## [Exercise description]
Begin at the line below that has "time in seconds" and stop after the line that has "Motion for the". Please restate only those lines, word for word.

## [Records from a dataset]

--

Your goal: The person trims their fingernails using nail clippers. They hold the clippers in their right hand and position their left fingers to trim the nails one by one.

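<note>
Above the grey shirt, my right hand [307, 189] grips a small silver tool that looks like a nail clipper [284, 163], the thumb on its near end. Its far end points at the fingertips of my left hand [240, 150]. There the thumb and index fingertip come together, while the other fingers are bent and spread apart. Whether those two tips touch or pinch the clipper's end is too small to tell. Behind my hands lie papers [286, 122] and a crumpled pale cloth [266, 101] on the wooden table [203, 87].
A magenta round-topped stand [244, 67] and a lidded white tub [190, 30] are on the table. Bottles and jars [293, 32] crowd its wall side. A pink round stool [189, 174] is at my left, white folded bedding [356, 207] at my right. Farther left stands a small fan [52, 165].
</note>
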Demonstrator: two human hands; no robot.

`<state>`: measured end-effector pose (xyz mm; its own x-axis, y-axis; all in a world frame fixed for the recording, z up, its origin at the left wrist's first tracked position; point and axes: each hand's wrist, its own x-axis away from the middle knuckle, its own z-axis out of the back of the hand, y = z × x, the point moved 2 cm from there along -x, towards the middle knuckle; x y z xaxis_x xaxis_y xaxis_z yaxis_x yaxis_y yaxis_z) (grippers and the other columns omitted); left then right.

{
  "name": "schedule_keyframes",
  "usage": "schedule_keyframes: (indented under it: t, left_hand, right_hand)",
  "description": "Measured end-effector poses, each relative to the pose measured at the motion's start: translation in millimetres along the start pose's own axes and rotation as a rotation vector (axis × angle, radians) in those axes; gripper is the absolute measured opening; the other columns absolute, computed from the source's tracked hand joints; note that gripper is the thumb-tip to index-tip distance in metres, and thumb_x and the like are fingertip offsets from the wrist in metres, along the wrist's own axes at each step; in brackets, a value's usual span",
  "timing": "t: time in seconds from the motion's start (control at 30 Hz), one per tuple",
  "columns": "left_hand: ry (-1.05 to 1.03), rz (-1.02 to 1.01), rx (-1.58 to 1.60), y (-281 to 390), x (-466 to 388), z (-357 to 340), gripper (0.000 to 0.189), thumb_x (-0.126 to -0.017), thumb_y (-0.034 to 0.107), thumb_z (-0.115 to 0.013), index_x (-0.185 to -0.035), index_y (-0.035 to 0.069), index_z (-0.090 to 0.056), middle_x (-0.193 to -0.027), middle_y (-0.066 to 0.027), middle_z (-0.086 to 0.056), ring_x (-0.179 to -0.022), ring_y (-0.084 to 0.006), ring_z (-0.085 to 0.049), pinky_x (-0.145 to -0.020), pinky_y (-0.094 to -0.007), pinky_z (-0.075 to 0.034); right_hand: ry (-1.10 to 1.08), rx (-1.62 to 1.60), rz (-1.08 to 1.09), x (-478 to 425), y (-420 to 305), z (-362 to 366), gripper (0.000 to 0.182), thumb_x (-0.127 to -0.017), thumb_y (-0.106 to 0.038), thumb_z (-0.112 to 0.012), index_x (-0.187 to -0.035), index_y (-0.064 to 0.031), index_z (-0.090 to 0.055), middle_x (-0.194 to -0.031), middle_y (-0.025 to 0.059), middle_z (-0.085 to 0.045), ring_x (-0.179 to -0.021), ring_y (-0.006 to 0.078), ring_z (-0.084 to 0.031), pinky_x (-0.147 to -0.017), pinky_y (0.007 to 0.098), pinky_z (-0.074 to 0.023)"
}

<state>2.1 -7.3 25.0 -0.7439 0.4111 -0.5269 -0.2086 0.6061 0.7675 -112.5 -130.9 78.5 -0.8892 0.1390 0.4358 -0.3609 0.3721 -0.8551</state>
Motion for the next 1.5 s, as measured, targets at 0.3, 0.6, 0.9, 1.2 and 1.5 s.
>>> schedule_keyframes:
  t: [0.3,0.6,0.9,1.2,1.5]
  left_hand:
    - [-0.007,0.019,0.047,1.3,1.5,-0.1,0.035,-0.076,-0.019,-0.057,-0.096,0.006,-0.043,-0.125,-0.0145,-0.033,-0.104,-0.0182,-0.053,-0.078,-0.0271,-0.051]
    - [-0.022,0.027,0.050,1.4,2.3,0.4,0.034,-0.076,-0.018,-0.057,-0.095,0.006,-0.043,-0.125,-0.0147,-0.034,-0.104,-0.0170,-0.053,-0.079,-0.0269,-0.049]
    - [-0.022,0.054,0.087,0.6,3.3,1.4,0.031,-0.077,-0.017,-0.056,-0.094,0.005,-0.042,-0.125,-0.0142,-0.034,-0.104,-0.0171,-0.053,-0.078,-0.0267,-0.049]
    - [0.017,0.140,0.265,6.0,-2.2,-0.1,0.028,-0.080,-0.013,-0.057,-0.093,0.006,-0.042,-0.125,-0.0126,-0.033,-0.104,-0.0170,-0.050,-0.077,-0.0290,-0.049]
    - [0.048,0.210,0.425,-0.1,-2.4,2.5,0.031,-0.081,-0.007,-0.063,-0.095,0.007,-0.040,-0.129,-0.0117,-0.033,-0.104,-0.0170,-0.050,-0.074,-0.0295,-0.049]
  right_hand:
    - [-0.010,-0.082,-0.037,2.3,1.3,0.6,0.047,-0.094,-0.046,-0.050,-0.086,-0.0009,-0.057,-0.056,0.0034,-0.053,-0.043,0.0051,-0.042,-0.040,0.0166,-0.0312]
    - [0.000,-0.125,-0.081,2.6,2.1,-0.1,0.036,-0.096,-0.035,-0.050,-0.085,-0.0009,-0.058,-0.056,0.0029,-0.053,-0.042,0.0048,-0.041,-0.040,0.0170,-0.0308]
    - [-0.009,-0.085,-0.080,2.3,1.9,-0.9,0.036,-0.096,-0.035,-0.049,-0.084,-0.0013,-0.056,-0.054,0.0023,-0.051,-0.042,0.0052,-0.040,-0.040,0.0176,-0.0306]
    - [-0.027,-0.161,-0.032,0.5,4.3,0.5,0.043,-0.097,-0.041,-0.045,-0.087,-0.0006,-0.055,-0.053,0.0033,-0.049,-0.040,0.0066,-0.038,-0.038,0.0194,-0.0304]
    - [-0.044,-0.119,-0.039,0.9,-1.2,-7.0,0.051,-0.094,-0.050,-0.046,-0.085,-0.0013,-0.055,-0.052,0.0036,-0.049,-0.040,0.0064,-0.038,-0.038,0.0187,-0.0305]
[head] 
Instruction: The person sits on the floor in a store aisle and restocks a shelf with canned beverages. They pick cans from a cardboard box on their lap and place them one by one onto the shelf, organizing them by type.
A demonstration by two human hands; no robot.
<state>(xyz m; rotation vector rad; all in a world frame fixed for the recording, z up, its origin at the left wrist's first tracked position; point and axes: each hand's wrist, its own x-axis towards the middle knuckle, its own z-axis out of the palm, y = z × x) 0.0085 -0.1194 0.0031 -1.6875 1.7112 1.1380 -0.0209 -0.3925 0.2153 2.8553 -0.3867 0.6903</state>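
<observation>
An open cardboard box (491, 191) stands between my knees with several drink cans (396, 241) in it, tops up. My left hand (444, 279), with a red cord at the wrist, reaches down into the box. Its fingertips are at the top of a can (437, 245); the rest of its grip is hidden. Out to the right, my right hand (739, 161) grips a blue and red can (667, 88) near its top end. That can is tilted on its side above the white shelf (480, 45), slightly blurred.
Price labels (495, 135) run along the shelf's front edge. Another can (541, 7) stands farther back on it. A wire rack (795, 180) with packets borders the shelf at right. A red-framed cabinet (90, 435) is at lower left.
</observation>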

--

## [Result of this task]
  "timing": "t: time in seconds from the motion's start (control at 30 Hz), one per tuple",
  "columns": "left_hand: ry (-1.05 to 1.03), rz (-1.02 to 1.01), rx (-1.58 to 1.60), y (-281 to 390), x (-466 to 388), z (-357 to 340), gripper (0.000 to 0.189), thumb_x (-0.126 to -0.017), thumb_y (-0.034 to 0.107), thumb_z (-0.115 to 0.013), index_x (-0.185 to -0.035), index_y (-0.035 to 0.069), index_z (-0.090 to 0.056), middle_x (-0.193 to -0.027), middle_y (-0.066 to 0.027), middle_z (-0.086 to 0.056), ring_x (-0.179 to -0.022), ring_y (-0.084 to 0.006), ring_z (-0.085 to 0.049), pinky_x (-0.145 to -0.020), pinky_y (-0.094 to -0.007), pinky_z (-0.075 to 0.034); right_hand: ry (-1.10 to 1.08), rx (-1.62 to 1.60), rz (-1.08 to 1.09), x (-478 to 425), y (-420 to 305), z (-362 to 366), gripper (0.000 to 0.182), thumb_x (-0.127 to -0.017), thumb_y (-0.106 to 0.038), thumb_z (-0.112 to 0.012), index_x (-0.187 to -0.035), index_y (-0.064 to 0.031), index_z (-0.090 to 0.055), middle_x (-0.194 to -0.031), middle_y (-0.025 to 0.059), middle_z (-0.085 to 0.045), ring_x (-0.179 to -0.021), ring_y (-0.006 to 0.078), ring_z (-0.084 to 0.031), pinky_x (-0.147 to -0.017), pinky_y (0.007 to 0.098), pinky_z (-0.074 to 0.023)"
}

<state>2.1 -7.3 25.0 -0.7439 0.4111 -0.5269 -0.2086 0.6061 0.7675 -112.5 -130.9 78.5 -0.8892 0.1390 0.4358 -0.3609 0.3721 -0.8551</state>
Motion for the next 1.5 s, as measured, targets at 0.3, 0.6, 0.9, 1.2 and 1.5 s.

The exercise is done, with nothing more to add.